Pfizer and BioNTech are forecast to make nearly £10bn in the coming year from their vaccine. And while many may find profiteering from a global health crisis that threatened civilisation as, ironically, barbaric, Pfizer’s CEO has dismissed that critique as “radical”.

But why?

COVID-19 has exposed discrimination, shone a light on inequality, created divisions and meant a potential legacy of mass unemployment, austerity and a lost generation. Why is it absurd then to question the economics behind a ‘cure’?
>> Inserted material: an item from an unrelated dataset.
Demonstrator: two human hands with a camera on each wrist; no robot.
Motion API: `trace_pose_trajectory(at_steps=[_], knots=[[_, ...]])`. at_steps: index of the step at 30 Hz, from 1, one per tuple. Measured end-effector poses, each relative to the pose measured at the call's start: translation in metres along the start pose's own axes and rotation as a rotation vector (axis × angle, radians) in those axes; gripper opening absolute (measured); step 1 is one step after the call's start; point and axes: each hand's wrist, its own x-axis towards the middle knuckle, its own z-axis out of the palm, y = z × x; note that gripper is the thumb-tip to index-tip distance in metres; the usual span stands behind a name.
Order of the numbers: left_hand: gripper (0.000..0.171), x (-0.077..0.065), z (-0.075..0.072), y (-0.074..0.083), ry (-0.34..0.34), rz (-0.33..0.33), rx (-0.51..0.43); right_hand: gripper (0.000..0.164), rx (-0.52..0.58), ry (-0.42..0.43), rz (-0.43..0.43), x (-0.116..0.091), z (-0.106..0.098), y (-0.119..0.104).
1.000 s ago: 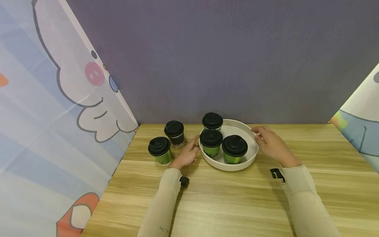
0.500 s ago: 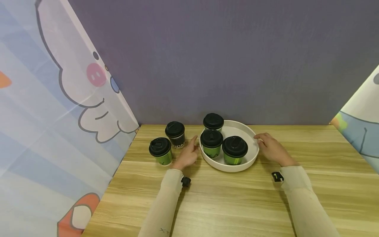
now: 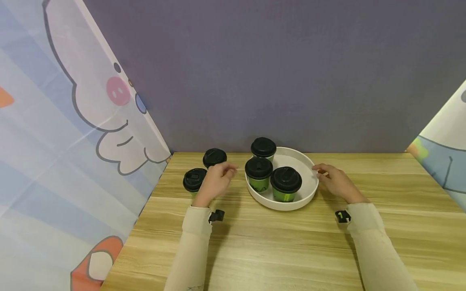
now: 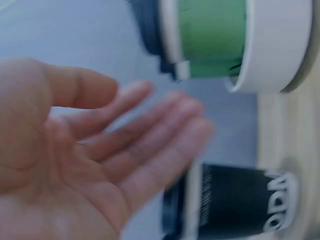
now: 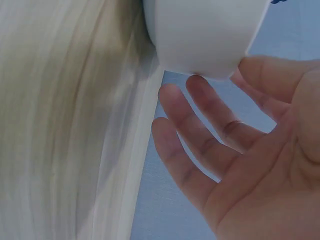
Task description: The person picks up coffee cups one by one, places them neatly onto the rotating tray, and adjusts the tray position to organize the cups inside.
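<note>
My left hand [image 3: 216, 182] is in the air between the tray and the loose cups, its fingers loosely extended, holding nothing. It partly hides a black cup with a black lid [image 3: 214, 157] and a green cup with a black lid [image 3: 194, 180]. The white round tray [image 3: 309, 190] carries three lidded cups: a front green cup [image 3: 285, 197], a left green cup [image 3: 259, 185] and a back cup [image 3: 263, 147]. At the tray's right rim is my right hand [image 3: 336, 182]. In the right wrist view its fingertips touch the white wall, fingers spread and slightly bent.
A wooden table [image 3: 276, 250] lies under everything, its far edge against a grey-purple panel [image 3: 269, 72]. Cartoon-printed fabric [image 3: 73, 161] hangs along the left side, with more at the right. A small black device [image 3: 217, 215] sits at the left wrist.
My left hand has drawn back leftward from the tray's left rim and come up in front of the loose cups. My right hand stays at the right rim.
</note>
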Motion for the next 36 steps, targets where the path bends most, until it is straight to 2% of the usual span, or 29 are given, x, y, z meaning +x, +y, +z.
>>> trace_pose_trajectory(at_steps=[4, 6, 8, 10, 13, 16, 21, 27, 32, 36], knots=[[0.025, -0.003, -0.017, -0.003, 0.207, 0.099, -0.020, 0.043, 0.053, -0.036, -0.005, 0.000, -0.003, 0.004], [0.024, -0.005, -0.025, -0.008, 0.304, 0.118, 0.000, 0.047, 0.079, -0.050, -0.008, 0.000, -0.004, 0.006], [0.025, -0.006, -0.033, -0.014, 0.368, 0.115, 0.024, 0.052, 0.108, -0.069, -0.009, 0.000, -0.005, 0.008], [0.027, -0.008, -0.040, -0.020, 0.387, 0.096, 0.068, 0.056, 0.135, -0.090, -0.011, -0.001, -0.006, 0.009], [0.037, -0.012, -0.051, -0.028, 0.317, 0.051, 0.148, 0.065, 0.171, -0.132, -0.012, -0.002, -0.007, 0.011], [0.052, -0.016, -0.059, -0.033, 0.209, -0.006, 0.215, 0.076, 0.208, -0.184, 0.008, -0.004, -0.009, 0.013], [0.073, -0.020, -0.068, -0.043, 0.083, -0.112, 0.252, 0.094, 0.262, -0.261, 0.049, -0.006, -0.008, 0.015], [0.082, -0.024, -0.073, -0.052, -0.009, -0.217, 0.270, 0.105, 0.321, -0.311, 0.046, -0.004, -0.005, 0.015], [0.087, -0.025, -0.075, -0.054, -0.057, -0.242, 0.289, 0.111, 0.387, -0.340, 0.012, -0.003, -0.001, 0.015], [0.093, -0.026, -0.076, -0.055, -0.087, -0.260, 0.293, 0.115, 0.390, -0.349, -0.005, -0.002, 0.000, 0.013]])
One of the transformational opportunities of this terrible time has been the prospect of creating a different world, a world where a vaccine isn’t produced for profit and rationed out depending on the wealth of a nation or where there is a league table of priority rooted in false measurements of human value. Where mink isn’t bred to cloak the vain shoulders of the rich or to create false eyelashes for wealthy women who are more comfortable in the skin of a captive animal than in their own, but where the mink then becomes a spreader of the virus. Where children don’t go to bed hungry while rich people pay out for extravagantly priced coffee beans that have, ironically, passed through the digestive system of a small mammal once held responsible for SARS or where animal delicacies, sold in so-called wet markets, literally do become the death of us all.

Irony has hung heavy during this pandemic, but it’s a time to tear up the old rule book and do things differently.

But for now, while we still have to live with the virus, and people remain sick and dying, this is not a time to loosen restrictions, have false hope or go back to things as they were. That time, that normal, has passed.